I have seen guitars, tv’s, game consoles, coffee machines, exercise equipment, and mre’s. Once these guys have been there a while all they travel with is a backpack, leaving all the shtuff onboard. When they get caledl to another vessel to fill in they dont even carry the PPE to board safely. It is all back at “home” taking up space. Another guy packs it all up, every time (guitar, amp, matress, wardobe and more), whenever they crewchange at a different port, the office would need to send a trailer. Once you are in a rotation and know what kind of room is available, most bring something from home to make life more comfortable. Company policy is the other consideration. The great company I am working for will not allow any personalization in the cabins or wheelhouse. Then it comes down to popular vote. Engineers seem to travel with lots of tools, deckhands bring lots of toys, captains just carry a backpack.

On MSC ships a few of the crew will have bikes, but they are the ones who seem to be “live aboards” it would be tough to transport a bike when you transfer to other ships. I saw this mostly on the ships in the pacific. Surfboards too. Bikes are good to have if you happen to be operating out of Guam for around the base. I didnt see many bikes on East coast ships at all. Also, if you want to buy a bike wait till you get to the MSC ship and purchass it at the NEX(base exchange) and dont forget the helmet and reflective gear (base rules). Biggest thing I saw brought aboard a ship was a BIG Marshall amp for a guy on a ship in Italy…he had it shipped there and I’ll bet that it is still on the ship. Usually there is an out of the way area for bike storage but be sure to lock it up…and when you finally transfer…you can easily sell it to a shipmate.

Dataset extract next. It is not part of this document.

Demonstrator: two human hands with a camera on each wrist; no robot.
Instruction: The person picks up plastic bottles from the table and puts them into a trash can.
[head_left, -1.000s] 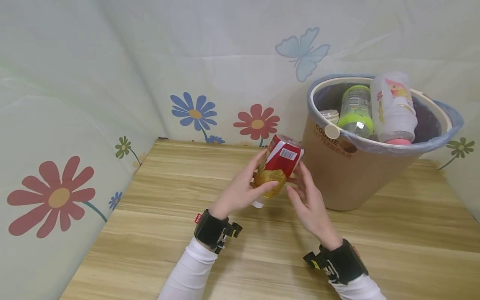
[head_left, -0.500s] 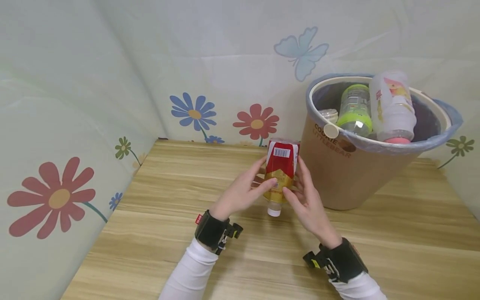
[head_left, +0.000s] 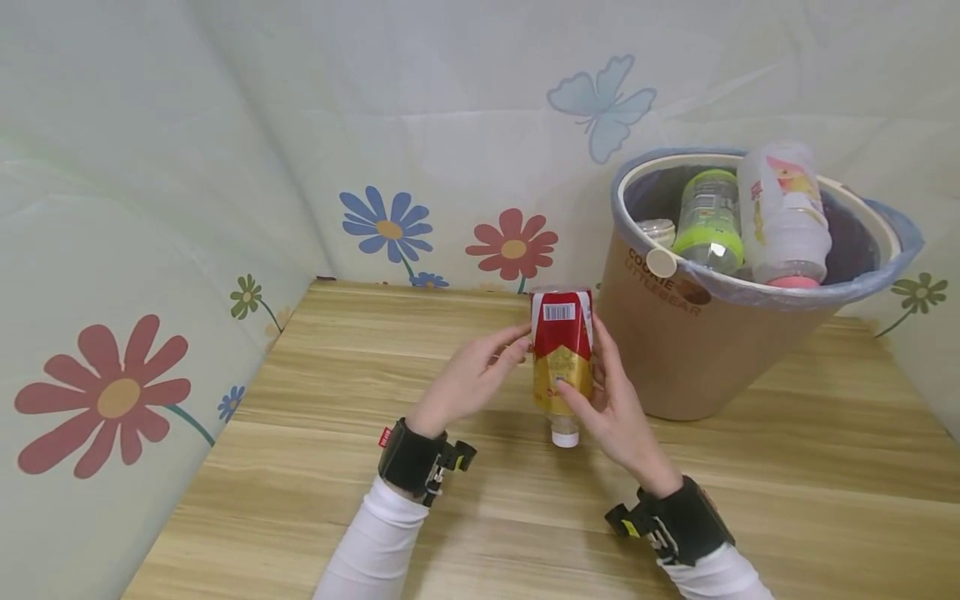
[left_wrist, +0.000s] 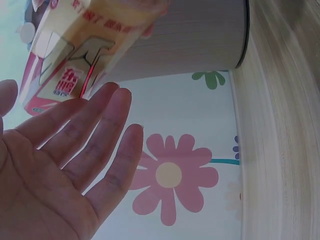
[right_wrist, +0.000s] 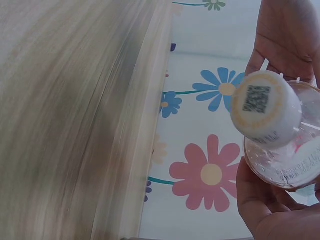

Also, be careful while riding…I had a shipmate get hurt real bad while riding a bike overseas and it was a nightmare for him dealing with medical.

How, exactly, does one get to Richmond Terrace?

[QUOTE=trekleader;31124]How, exactly, does one get to Richmond Terrace?[/QUOTE]

Trek, you can get all of that in Richmond,Ca as well…lol

I let my boys go skydiving once. Keeps them happy and thins out the herd.
Besides, an injury ashore doesn’t count against the LTA statistics and there is always a hospital around. Even if it is populated by more lizards than humans.